■ Directions:
Write out each line of the listing as it stands, without the images.

■ Data excerpt:
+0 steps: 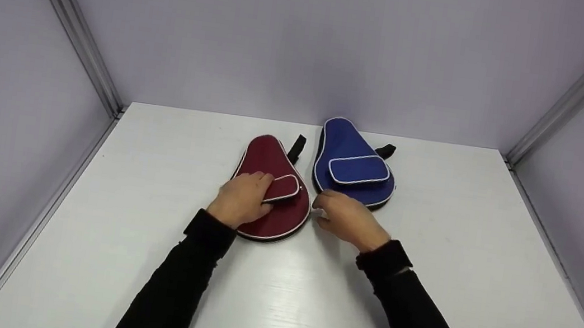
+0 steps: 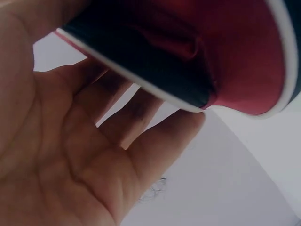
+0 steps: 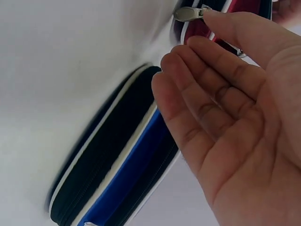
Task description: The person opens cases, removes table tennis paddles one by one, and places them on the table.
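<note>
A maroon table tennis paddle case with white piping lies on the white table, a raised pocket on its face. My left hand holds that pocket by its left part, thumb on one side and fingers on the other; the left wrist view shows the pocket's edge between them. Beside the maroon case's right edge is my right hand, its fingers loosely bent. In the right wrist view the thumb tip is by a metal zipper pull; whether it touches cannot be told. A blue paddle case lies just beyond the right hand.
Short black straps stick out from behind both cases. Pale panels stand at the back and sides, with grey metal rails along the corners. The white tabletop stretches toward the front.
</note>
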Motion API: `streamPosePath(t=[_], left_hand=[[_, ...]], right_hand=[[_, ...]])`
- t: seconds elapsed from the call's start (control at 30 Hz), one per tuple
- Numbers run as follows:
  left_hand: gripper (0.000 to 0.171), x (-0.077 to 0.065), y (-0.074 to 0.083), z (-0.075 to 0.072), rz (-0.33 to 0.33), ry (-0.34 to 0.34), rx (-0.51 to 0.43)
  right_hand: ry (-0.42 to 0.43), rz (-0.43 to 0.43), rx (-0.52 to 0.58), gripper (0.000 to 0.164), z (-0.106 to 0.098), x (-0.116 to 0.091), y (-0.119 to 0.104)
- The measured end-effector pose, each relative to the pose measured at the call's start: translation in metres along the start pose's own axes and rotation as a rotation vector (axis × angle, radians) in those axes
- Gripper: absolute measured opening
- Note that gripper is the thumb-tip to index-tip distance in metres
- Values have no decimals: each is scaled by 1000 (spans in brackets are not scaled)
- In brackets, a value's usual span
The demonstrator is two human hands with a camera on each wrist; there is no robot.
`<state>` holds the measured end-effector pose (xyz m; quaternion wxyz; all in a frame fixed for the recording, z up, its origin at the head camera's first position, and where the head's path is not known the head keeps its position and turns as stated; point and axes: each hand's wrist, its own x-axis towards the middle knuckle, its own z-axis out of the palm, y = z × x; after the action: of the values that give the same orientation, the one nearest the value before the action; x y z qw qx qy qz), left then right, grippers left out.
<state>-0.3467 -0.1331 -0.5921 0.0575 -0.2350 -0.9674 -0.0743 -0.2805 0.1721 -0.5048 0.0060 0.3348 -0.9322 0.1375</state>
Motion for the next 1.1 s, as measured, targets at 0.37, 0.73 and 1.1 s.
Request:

■ Exercise result:
+0 steps: 
+0 steps: 
+0 steps: 
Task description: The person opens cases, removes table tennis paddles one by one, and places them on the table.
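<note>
A maroon table tennis paddle case with white piping lies on the white table, a raised pocket on its face. My left hand holds that pocket by its left part, thumb on one side and fingers on the other; the left wrist view shows the pocket's edge between them. Beside the maroon case's right edge is my right hand, its fingers loosely bent. In the right wrist view the thumb tip is by a metal zipper pull; whether it touches cannot be told. A blue paddle case lies just beyond the right hand.
Short black straps stick out from behind both cases. Pale panels stand at the back and sides, with grey metal rails along the corners. The white tabletop stretches toward the front.
</note>
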Motion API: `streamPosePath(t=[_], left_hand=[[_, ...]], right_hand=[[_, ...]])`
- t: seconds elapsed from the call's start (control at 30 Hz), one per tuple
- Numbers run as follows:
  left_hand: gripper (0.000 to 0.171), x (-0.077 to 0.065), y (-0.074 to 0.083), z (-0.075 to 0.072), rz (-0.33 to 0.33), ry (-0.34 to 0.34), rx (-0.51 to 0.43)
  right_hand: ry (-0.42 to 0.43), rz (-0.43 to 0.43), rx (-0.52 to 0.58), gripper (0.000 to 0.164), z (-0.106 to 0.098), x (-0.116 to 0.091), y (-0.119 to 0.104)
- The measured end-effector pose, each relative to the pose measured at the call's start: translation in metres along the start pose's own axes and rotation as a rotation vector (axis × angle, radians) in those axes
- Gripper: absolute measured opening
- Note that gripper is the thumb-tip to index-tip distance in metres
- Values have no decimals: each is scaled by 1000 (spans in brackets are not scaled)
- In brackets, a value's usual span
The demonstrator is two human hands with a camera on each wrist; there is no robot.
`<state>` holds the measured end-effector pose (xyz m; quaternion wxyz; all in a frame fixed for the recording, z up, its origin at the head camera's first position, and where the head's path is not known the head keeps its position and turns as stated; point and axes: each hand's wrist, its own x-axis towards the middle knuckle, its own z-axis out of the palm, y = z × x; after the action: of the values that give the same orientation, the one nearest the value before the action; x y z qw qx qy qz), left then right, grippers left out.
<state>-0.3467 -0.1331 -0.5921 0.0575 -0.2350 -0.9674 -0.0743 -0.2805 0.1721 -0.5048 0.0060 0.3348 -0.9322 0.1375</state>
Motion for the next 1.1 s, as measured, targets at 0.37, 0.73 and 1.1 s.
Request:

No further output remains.